Мы не скажем, что лорд просиял. Люди, утратившие шляпу и соперничающие с дворецким, который мог бы служить манекеном, не сияют. Но легче ему стало. Только что мы бы приняли его за труп, отлежавшийся в воде; сейчас он скорей походил на труп свежий. Если мы сравним его с тем, кто пережил кораблекрушение, Терри показалась ему чем-то вроде паруса.

Даже в безднах уныния он знал, что у тучи есть кой-какая каемка – младшая дочь, сбежавшая в Лондон, на свободу, вернулась домой и могла его поддержать в меру своих сил.

Старшую дочь вынести трудно, среднюю – тоже нелегко, Космо Блейр и Мервин Спинк могут довести до удара. Зато Терри, дай ей бог здоровья, девушка хорошая.

Глава IV

Леди Тереза Кобболд была намного красивее леди Клары. Средняя дочь пошла в отца, который был добрым (хотя бы для палаты лордов), но походил скорее на Эрика Блора [6], чем на Роберта Тейлора [7]. Младшей хватило здравого смысла, чтобы пойти в мать, которая была в свое время красивейшей дебютанткой Лондона. От ныне покойной графини Терри унаследовала стройность, голубые глаза, золотистые волосы и вообще все то, что побуждало увидевших ее мужчин нервно поправить галстук.

– Привет, Шорти, – сказала она. – Поздравляю, мой дорогой.

– Спасибо, душенька.

– А вот и подарок. Увы, только трубка.

– Хорошая, – признал граф. – Как раз такую я хотел. Да, тебе сейчас звонил какой-то молодой человек.

– Майк Кардинел?

– Он самый. Вроде бы мы знакомы, но я его не помню.

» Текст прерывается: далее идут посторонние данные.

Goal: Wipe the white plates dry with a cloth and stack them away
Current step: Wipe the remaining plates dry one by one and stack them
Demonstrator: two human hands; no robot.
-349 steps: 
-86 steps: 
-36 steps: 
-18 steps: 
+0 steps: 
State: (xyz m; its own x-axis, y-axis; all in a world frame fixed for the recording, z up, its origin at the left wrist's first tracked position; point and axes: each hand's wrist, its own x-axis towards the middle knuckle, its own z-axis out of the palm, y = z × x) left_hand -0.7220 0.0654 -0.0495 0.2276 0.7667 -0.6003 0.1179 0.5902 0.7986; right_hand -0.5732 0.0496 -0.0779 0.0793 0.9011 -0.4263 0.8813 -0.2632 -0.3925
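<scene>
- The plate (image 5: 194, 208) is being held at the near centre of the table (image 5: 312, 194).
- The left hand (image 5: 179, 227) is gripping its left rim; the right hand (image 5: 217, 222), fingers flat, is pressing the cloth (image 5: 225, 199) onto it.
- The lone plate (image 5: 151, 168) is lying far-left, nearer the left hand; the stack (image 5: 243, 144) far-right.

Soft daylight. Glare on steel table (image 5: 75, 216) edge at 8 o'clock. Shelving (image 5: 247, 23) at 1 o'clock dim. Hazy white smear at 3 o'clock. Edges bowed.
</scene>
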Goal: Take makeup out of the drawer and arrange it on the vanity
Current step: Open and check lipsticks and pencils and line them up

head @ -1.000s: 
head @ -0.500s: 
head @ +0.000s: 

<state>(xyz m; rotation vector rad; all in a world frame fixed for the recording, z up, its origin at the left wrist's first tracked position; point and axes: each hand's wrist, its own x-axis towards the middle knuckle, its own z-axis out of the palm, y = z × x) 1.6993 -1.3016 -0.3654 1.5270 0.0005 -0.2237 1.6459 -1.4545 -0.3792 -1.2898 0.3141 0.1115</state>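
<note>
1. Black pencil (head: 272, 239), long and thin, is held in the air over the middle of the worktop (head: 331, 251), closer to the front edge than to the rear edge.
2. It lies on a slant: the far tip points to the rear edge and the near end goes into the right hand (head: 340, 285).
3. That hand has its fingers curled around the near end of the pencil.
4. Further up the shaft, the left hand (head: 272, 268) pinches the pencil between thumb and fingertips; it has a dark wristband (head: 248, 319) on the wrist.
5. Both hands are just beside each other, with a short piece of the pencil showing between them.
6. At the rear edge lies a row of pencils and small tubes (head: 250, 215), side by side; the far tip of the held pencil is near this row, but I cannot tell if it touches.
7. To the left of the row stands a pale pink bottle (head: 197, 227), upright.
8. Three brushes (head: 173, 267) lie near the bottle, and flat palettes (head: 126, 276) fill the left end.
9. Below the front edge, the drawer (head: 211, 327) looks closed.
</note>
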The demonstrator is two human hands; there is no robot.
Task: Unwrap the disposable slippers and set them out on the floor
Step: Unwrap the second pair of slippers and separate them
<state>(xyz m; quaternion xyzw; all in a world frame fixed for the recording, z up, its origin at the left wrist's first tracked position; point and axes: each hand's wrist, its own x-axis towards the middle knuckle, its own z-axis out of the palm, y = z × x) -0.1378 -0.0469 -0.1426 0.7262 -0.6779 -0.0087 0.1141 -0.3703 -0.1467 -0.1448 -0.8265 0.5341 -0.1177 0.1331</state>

– Конечно. Вы сто лет не виделись. Ну бог с ним. А вот скажи, – спросила она, присаживаясь на край потертого дивана, – как у тебя с праздником?

Граф помрачнел. День рождения оказался довольно убогим.

– Адела вручила мне два галстука, Дезборо – «Убийство где-то там», а Клара…

– Как насчет денег? Совсем нет?

– В сущности, совсем.

– Безобразие! А я-то надеялась, что мы съездим в Лондон покутить. Хорошо, совсем, а конкретней?

– Два шиллинга с небольшим. У тебя тоже пусто?

– Три шиллинга.

– Д-да… маловато.

– Такова жизнь.

– Именно, такова, – согласился граф, снова погружаясь в уныние.

Наше время неблагоприятно для графов. Прошли их денечки. Кое-кто еще крутится, но большей частью они, после уплаты налогов (земельный, подоходный и прочая), а также – поддержки скороспелых проектов, подходят вплотную к нищете. Лорд Шортлендс, с его двумя шиллингами и восемью пенсами, еще неплохо устроился.

Когда-то он все-таки мог заказать в своем клубе бутылку лучшего вина. Теперь приходилось довольствоваться молоком, поскольку он полностью зависел от щедрот леди Аделы, которой хватило ума выйти за Дезборо Топпинга.

Зависимость как таковая графа не мучила; он предпочитал, чтобы деньгами занимались другие. Но старшая дочь была прижимиста, тверда (скажем, не дала бы двести фунтов, чтобы он женился на кухарке) и настолько привязана к родовому гнезду, что все там жили круглый год. Граф понять не мог, почему ей нравится это гнездо, где летом очень жарко, зимой – очень холодно. Вот и сейчас он сказал:

– Представляешь, Терри, последний раз, и то ненадолго, я уезжал отсюда прошлым летом, когда тут жили американцы. Да и то Адела потащила меня в Харрогит. У Дезборо, видите ли, подагра! Я хотел поселиться в клубе, но она считает, что меня нельзя оставлять одного в Лондоне.

– И верно, нельзя.

– Надеюсь! – не без гордости заметил граф.

– Ты там такое вытворял…

– Бывало, бывало. Что с того? Я – в золотой клетке.

– Золотой?

– Если хочешь, в гробнице.

– Бедный старый Шорти! Ты не очень любишь фамильную цитадель?

– Я не люблю, чтобы мной помыкали. «Дай мне шиллинг, милочка!» – «На что?» – «На табак». – «Он не кончился». – «Кончился». – «Вот как? Много куришь». Это меня оскорбляет. Сказать не могу, как я восхищался твоим побегом. Да, ты вырвала клочок свободы. А у меня духа не хватает.